Magazine capacity is more of an issue; when the shooter has to stop to replace an empty magazine, there is an opening to tackle (or more likely shoot) him (or her, though very rarely 'her'). The longer the shooter can continue his rampage without changing magazines the more people he will likely injure or kill. But a Glock 17 holds 17 rounds, and is quickly changed out for a fresh magazine.  The left's mantra about banning assault rifles misses the point and undermines more serious proposals.

The the second issue, and the one nobody seems comfortable talking about is cultural. This morning, a woman was held up a knife point by an attacker who had managed to get into her car. She bravely tackled the assailant who fled. Then, according to ABC news and the local police 'Baker took matters into her own hands:  "I didn't mean to run him over - I was just trying to stop him so he didn't hurt anybody else" she told reporters.

There are two thing here that give me pause. First, she ran the assailant over with her car. This could not possibly be construed as an accident. Doing so involved pointing the vehicle towards him, and pressing the accelerator. Had he died (and there was no way she could have know that he wouldn't), this would, in other circumstances, have been a case of vehicular manslaughter or second degree murder.

But more troubling still, and this points of the wider cultural issue, was the (female) anchor's comment at the end of the piece: "She made a lot of Texans proud, this morning. I like how she said 'she messed with the wrong witch' ".

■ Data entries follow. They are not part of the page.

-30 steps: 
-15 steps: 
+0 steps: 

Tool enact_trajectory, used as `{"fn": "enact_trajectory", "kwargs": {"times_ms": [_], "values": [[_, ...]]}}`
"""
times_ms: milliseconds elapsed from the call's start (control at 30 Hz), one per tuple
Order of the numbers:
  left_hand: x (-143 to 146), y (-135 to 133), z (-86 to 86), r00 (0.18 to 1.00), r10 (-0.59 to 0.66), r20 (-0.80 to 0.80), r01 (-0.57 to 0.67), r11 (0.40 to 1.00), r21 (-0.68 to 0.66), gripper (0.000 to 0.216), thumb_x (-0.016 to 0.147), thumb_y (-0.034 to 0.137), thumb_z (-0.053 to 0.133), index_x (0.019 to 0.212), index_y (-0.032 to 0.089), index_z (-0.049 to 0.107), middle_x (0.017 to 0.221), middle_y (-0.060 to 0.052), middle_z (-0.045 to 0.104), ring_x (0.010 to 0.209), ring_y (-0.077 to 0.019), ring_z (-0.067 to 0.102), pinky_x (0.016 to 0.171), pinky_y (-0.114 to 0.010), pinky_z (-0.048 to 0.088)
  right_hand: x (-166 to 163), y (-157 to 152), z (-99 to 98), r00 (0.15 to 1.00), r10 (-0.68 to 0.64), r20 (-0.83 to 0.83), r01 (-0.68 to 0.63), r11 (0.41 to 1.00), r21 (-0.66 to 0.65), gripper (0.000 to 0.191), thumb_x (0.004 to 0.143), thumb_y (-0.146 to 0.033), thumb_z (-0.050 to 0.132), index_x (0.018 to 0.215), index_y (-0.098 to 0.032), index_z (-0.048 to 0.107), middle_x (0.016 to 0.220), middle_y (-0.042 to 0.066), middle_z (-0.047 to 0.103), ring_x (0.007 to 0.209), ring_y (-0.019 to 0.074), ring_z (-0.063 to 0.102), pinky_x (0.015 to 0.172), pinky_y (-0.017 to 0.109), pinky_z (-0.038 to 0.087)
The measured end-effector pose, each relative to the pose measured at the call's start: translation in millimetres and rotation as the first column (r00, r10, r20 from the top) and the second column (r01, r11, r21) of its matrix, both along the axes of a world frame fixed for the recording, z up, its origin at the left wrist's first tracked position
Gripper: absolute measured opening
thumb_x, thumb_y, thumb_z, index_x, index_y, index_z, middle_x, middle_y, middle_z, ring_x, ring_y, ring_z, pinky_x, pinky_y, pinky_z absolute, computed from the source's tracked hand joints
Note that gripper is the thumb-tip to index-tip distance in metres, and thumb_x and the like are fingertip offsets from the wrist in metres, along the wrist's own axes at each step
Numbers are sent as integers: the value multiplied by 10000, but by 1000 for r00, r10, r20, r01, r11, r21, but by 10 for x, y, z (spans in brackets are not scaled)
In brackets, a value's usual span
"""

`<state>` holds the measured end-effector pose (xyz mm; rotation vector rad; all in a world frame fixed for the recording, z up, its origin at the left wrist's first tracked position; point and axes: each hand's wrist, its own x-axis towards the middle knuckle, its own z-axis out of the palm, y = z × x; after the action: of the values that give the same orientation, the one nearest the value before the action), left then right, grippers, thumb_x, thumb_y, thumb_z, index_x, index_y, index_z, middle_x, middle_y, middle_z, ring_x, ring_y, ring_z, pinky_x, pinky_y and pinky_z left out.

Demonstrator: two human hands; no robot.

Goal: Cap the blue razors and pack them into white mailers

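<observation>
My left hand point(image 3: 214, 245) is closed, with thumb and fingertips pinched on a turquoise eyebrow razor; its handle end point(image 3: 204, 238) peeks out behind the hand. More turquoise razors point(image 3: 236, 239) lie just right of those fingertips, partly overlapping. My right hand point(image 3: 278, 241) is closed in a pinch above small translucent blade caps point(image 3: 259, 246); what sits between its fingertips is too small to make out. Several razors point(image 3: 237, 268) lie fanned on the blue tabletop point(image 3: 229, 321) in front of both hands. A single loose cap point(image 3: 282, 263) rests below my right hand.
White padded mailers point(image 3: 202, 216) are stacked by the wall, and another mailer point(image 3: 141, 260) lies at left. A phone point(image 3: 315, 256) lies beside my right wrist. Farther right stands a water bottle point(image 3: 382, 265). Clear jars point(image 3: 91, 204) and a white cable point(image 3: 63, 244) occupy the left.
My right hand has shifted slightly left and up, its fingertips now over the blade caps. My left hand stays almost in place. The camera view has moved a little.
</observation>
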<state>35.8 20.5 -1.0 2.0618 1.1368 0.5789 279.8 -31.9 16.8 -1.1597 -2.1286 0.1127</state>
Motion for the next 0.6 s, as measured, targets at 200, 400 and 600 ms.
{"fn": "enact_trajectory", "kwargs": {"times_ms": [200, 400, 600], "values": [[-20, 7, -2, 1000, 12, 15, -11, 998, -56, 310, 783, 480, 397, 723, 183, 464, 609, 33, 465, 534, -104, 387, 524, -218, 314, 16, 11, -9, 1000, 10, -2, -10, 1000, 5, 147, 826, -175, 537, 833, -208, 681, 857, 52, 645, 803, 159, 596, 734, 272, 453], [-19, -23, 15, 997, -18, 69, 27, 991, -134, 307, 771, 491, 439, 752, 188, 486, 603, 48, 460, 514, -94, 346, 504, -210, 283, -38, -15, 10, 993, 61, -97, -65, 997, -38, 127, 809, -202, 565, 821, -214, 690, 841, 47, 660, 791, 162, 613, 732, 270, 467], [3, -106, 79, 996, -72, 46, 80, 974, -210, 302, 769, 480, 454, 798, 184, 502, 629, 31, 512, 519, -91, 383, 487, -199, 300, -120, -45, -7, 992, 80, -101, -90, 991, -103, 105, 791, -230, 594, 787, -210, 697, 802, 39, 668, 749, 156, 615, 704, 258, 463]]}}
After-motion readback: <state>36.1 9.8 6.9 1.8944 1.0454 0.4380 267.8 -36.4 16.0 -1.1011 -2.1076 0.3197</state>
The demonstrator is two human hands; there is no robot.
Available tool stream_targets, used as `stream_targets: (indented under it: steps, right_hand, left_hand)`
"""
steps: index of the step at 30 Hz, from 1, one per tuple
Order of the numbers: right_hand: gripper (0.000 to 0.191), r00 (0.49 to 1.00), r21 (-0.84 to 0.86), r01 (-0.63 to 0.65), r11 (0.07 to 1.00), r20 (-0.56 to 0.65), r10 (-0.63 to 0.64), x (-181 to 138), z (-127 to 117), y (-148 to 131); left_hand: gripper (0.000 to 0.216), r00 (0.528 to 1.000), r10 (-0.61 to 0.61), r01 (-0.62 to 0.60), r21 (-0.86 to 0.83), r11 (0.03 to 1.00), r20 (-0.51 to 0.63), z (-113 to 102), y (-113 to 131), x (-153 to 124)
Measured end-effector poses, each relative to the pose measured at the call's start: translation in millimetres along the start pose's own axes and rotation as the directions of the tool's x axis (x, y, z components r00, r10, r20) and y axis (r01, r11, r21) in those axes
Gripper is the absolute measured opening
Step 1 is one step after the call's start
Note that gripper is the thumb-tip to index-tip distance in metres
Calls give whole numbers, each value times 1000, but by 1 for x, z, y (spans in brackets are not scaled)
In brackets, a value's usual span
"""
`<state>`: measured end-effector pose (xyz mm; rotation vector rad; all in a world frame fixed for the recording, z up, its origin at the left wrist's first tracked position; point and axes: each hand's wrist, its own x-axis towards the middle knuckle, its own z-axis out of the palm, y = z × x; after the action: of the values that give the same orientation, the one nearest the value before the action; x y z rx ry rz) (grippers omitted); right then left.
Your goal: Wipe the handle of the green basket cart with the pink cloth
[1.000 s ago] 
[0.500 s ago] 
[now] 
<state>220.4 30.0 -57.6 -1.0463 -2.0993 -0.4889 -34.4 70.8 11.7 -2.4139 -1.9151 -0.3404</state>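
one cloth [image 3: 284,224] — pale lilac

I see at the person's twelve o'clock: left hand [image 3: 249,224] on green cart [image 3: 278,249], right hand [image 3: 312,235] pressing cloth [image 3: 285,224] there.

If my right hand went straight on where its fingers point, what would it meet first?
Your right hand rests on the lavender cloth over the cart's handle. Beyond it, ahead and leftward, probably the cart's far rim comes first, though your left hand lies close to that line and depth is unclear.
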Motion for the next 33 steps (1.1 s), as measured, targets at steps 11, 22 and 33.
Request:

There were a variety of courses of action Dorothy Baker might have taken after her attacker fled, other than pursuing him and then running him over. But apparently vigilante justice, old testament eye for and eye vengeance, is the one that anchors, and presumably by implication audiences, want to see. That seems to me to be a more fundamental problem than whether or not private citizens are allowed to own  a rifle.

The commercial success of AR-15 style weapons owes something to good marketing; after all, owing a tool used by professionals is a tried and tested marketing message and works as well for guns as for power tools. But the other part of the wider issue is society's willingness to treat the marketing of guns as if they were no different than drills or diapers.

It seem to me that we don't have a gun problem; we have a gun-culture problem.